• Problem description: Please repeat exactly the lines below from the one containing "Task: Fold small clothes" down to the one containing "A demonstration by", both included, and nothing else.

• Given information:
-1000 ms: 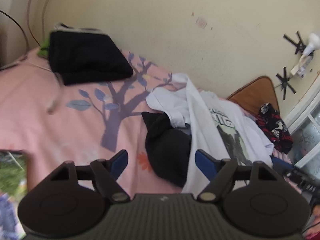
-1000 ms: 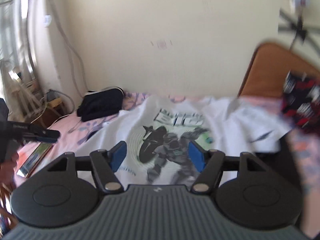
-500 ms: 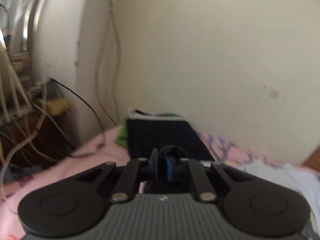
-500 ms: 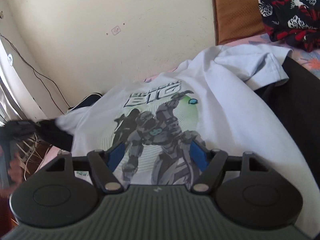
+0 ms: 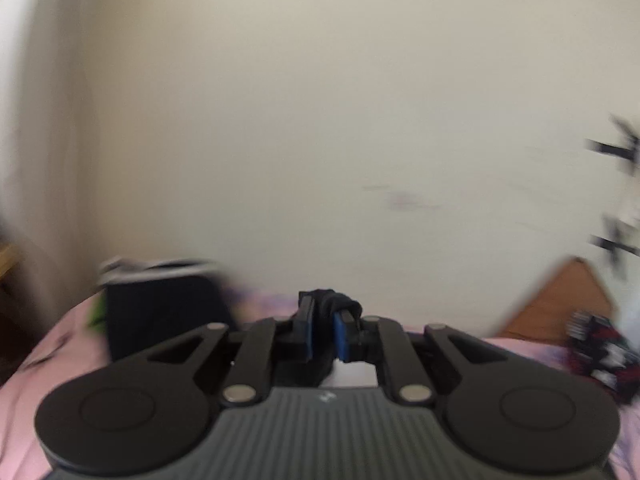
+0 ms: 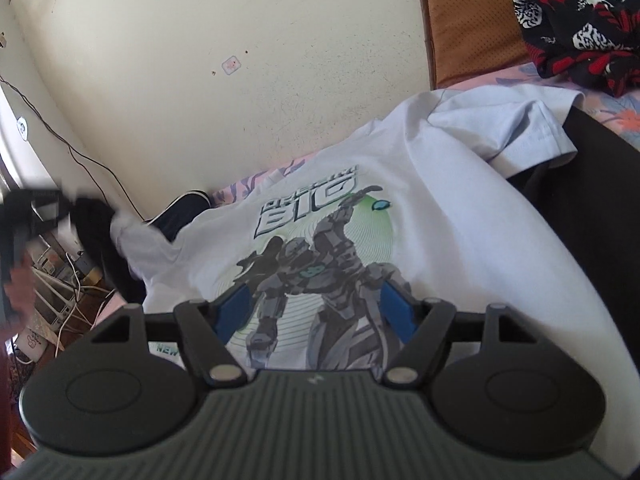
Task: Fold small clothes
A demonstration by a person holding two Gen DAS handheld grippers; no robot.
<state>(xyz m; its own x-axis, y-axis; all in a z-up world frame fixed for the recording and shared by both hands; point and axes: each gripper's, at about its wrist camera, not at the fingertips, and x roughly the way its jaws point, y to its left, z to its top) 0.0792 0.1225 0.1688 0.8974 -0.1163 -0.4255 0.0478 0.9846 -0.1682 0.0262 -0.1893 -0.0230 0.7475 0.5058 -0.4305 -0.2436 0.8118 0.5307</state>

• Finished exercise:
Task: Fold small clothes
A demonstration by a person holding two Gen DAS handheld grippers; no robot.

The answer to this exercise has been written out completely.